In 1957, Middleton helped the Lions win the NFL championship, making a diving catch in the end zone on 28-yard touchdown pass from Tobin Rote in the 1957 NFL Championship Game. In 1959, he had a career-long, 79-yard reception on a pass from Earl Morrall.

During his career with the Lions, Middleton played his best games against the Chicago Bears: 8 catches for 168 yards and a touchdown on November 20, 1955; 7 catches for 146 yards and two touchdowns on December 2, 1956; 7 catches for 87 yards and a touchdown on December 15, 1957; and 5 catches for 144 yards and a touchdown in 1958.
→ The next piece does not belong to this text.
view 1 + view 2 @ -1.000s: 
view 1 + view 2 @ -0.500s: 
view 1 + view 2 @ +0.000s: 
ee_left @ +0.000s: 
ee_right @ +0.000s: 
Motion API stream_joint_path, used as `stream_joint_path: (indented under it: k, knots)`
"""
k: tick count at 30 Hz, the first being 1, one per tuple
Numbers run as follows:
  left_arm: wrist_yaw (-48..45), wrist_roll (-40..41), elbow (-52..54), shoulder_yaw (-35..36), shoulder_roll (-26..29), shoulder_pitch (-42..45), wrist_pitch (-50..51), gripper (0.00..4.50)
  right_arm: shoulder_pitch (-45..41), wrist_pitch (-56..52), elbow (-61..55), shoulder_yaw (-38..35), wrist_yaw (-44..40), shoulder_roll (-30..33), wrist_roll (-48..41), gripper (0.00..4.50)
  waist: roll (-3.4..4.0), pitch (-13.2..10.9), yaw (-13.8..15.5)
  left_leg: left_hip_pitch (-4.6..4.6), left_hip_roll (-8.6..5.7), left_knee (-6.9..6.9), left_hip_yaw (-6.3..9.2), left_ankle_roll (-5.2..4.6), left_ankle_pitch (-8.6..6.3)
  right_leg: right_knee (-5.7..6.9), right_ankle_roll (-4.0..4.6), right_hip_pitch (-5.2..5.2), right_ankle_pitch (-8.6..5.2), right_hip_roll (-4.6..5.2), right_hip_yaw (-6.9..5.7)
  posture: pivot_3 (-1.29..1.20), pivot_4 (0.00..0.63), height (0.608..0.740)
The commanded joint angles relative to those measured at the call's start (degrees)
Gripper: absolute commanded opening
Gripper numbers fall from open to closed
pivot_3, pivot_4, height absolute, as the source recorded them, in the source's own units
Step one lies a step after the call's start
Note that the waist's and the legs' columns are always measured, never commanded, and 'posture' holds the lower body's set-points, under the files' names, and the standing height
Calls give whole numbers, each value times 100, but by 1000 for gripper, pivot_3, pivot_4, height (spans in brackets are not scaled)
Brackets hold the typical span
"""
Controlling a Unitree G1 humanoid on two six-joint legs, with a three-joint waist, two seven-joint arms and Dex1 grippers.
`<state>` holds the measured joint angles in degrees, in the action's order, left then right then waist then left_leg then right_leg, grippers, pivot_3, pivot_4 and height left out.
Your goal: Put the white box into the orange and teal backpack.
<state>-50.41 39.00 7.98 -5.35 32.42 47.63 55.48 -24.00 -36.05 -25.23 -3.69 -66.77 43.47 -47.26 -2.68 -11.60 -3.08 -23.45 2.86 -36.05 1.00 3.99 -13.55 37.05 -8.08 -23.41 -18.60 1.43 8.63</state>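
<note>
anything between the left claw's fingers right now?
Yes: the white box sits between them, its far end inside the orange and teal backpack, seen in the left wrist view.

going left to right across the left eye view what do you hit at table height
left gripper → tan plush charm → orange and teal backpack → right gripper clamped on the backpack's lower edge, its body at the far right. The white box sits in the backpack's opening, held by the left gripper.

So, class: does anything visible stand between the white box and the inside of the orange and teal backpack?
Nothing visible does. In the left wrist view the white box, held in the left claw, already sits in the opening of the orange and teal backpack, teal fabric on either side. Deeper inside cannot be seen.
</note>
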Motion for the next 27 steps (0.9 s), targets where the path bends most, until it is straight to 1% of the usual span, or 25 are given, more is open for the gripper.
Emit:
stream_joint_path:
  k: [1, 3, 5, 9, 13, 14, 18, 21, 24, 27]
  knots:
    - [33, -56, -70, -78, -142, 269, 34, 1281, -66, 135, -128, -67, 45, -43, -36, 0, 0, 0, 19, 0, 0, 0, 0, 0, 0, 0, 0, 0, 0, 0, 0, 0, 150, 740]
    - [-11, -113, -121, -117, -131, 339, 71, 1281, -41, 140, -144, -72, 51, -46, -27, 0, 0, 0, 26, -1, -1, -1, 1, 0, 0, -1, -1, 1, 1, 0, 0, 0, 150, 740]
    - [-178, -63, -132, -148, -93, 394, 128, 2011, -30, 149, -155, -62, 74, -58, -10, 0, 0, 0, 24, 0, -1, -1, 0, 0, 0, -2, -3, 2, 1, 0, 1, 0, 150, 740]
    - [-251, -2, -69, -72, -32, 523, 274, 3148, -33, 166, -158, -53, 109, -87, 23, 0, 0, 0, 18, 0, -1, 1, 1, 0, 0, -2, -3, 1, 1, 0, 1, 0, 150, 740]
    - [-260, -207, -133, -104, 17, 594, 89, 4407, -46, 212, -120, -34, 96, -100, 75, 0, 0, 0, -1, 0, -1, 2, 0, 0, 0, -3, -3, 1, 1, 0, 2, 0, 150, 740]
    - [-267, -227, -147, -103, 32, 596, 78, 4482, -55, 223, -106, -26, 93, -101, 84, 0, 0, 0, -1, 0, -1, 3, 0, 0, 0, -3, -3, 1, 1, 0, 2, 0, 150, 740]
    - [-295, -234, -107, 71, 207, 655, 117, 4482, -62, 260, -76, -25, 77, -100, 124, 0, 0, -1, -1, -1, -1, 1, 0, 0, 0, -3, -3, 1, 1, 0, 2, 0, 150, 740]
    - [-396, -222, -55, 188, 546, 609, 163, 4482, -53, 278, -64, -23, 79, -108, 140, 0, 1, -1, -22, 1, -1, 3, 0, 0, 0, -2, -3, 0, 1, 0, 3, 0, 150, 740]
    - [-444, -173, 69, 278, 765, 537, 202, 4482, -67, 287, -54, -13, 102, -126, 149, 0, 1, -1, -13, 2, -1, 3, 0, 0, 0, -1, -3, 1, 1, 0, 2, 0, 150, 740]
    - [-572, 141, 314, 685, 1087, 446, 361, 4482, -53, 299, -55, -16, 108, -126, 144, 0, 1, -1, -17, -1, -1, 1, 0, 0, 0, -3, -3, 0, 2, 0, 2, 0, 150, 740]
Middleton continued his medical school education while playing for the Lions, attending school from January through September and missing training camp. Middleton acknowledged that missing training camp impacted his playing career. Lions coach George Wilson agreed: "If he had given himself a chance, Doc would be among the all-time greats. As it is, he's plenty good."

===Minnesota Vikings===
In January 1961, Middleton announced that he was retiring from football to begin his medical career. In August 1961, he took a leave of absence from the University of Michigan Hospital to play a final season in the NFL, this time with the Minnesota Vikings. The Vikings, in their inaugural season, had acquired the rights to Middleton in a special draft in late January. He appeared in 12 games as a wide receiver for the 1961 Vikings. The Vikings had rookie Fran Tarkenton as their quarterback, and Middleton was the team's second leading receiver with 30 catches for 444 yards. Middleton again announced his retirement from the NFL in July 1962.

==NFL career statistics==

Legend
|  | Won the NFL championship |
| Bold | Career high |

=== Regular season ===

| Year | Team | Games |  | Receiving |  |  |  |  |
| GP | GS | Rec | Yds | Avg | Lng | TD |
| 1955 | DET | 12 | 11 | 44 | 663 | 15.1 | 77 | 3 |
| 1956 | DET | 12 | 10 | 39 | 606 | 15.5 | 56 | 5 |
| 1957 | DET | 8 | 5 | 18 | 294 | 16.3 | 56 | 2 |
| 1958 | DET | 12 | 11 | 29 | 506 | 17.4 | 46 | 3 |
| 1959 | DET | 12 | 10 | 18 | 402 | 22.3 | 79 | 2 |
| 1960 | DET | 7 | 1 | 5 | 51 | 10.2 | 20 | 0 |
| 1961 | MIN | 12 | 12 | 30 | 444 | 14.8 | 57 | 2 |
| Career |  | 75 | 60 | 183 | 2,966 | 16.2 | 79 | 17 |

=== Playoffs ===

| Year | Team | Games |  | Receiving |  |  |  |  |
| GP | GS | Rec | Yds | Avg | Lng | TD |
| 1957 | DET | 2 | 1 | 3 | 59 | 19.7 | 32 | 1 |
| Career |  | 2 | 1 | 3 | 59 | 19.7 | 32 | 1 |

==Family and later years==
Middleton was married in 1958 to Jeanette Rousseau at Paint Rock, Alabama. They had three children, Clark, Eric, and Beth.

After retiring from the NFL, Middleton practiced as an obstetrician-gynecologist in Ann Arbor, Michigan. In 1997, he suffered a stroke, and in 2001, he moved to Huron Woods, an assisted living facility in Ann Arbor. On Christmas Eve 2007, Middleton fell and suffered a head injury, which led to his death five days later.